▸ Source data:
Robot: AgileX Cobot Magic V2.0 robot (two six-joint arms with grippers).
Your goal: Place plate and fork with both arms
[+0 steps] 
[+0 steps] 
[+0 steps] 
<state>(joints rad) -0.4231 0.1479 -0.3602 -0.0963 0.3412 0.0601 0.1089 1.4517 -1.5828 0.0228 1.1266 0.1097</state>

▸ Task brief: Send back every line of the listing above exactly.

▸ Output below:
Robot: AgileX Cobot Magic V2.0 robot (two six-joint arms with grippers).
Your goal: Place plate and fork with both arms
[+0 steps] 
[+0 steps] 
[+0 steps] 
<state>(joints rad) -0.4231 0.1479 -0.3602 -0.0963 0.3412 0.0601 0.1089 1.4517 -1.5828 0.0228 1.1266 0.1097</state>

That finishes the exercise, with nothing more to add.